Epithelial wound healing in Clytia hemisphaerica provides insights into extracellular ATP signaling mechanisms and P2XR evolution

  • Elizabeth E. L. Lee,
  • Isabel O’Malley-Krohn,
  • Eric Edsinger,
  • Stephanie Wu,
  • Jocelyn Malamy

DOI
https://doi.org/10.1038/s41598-023-45424-5
Journal volume & issue
Vol. 13, no. 1
pp. 1 – 16

Abstract

Read online

Abstract Epithelial wound healing involves the collective responses of many cells, including those at the wound margin (marginal cells) and those that lack direct contact with the wound (submarginal cells). How these responses are induced and coordinated to produce rapid, efficient wound healing remains poorly understood. Extracellular ATP (eATP) is implicated as a signal in epithelial wound healing in vertebrates. However, the role of eATP in wound healing in vivo and the cellular responses to eATP are unclear. Almost nothing is known about eATP signaling in non-bilaterian metazoans (Cnidaria, Ctenophora, Placozoa, and Porifera). Here, we show that eATP promotes closure of epithelial wounds in vivo in the cnidarian Clytia hemisphaerica (Clytia) indicating that eATP signaling is an evolutionarily ancient strategy in wound healing.
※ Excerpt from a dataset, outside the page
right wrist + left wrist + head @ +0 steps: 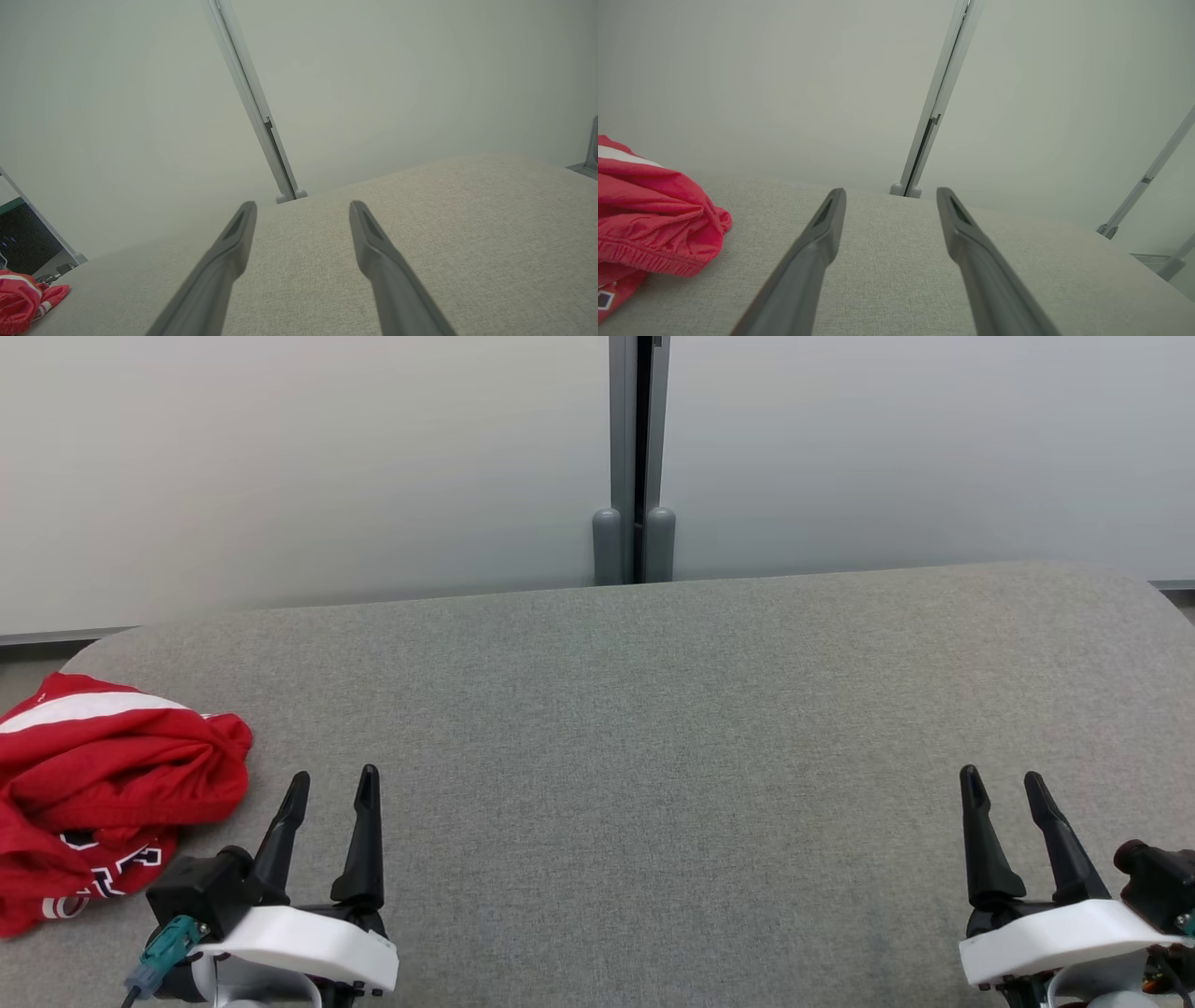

Furthermore, eATP increases F-actin accumulation at the edges of submarginal cells. In Clytia, this indicates eATP is involved in coordinating cellular responses during wound healing, acting in part by promoting actin remodeling in cells at a distance from the wound. We also present evidence that eATP activates a cation channel in Clytia epithelial cells. This implies that the eATP signal is transduced through a P2X receptor (P2XR). Phylogenetic analyses identified four Clytia P2XR homologs and revealed two deeply divergent major branches in P2XR evolution, necessitating revision of current models. Interestingly, simple organisms such as cellular slime mold appear exclusively on one branch, bilaterians are found exclusively on the other, and many non-bilaterian metazoans, including Clytia, have P2XR sequences from both branches. Together, these results re-draw the P2XR evolutionary tree, provide new insights into the origin of eATP signaling in wound healing, and demonstrate that the cytoskeleton of submarginal cells is a target of eATP signaling.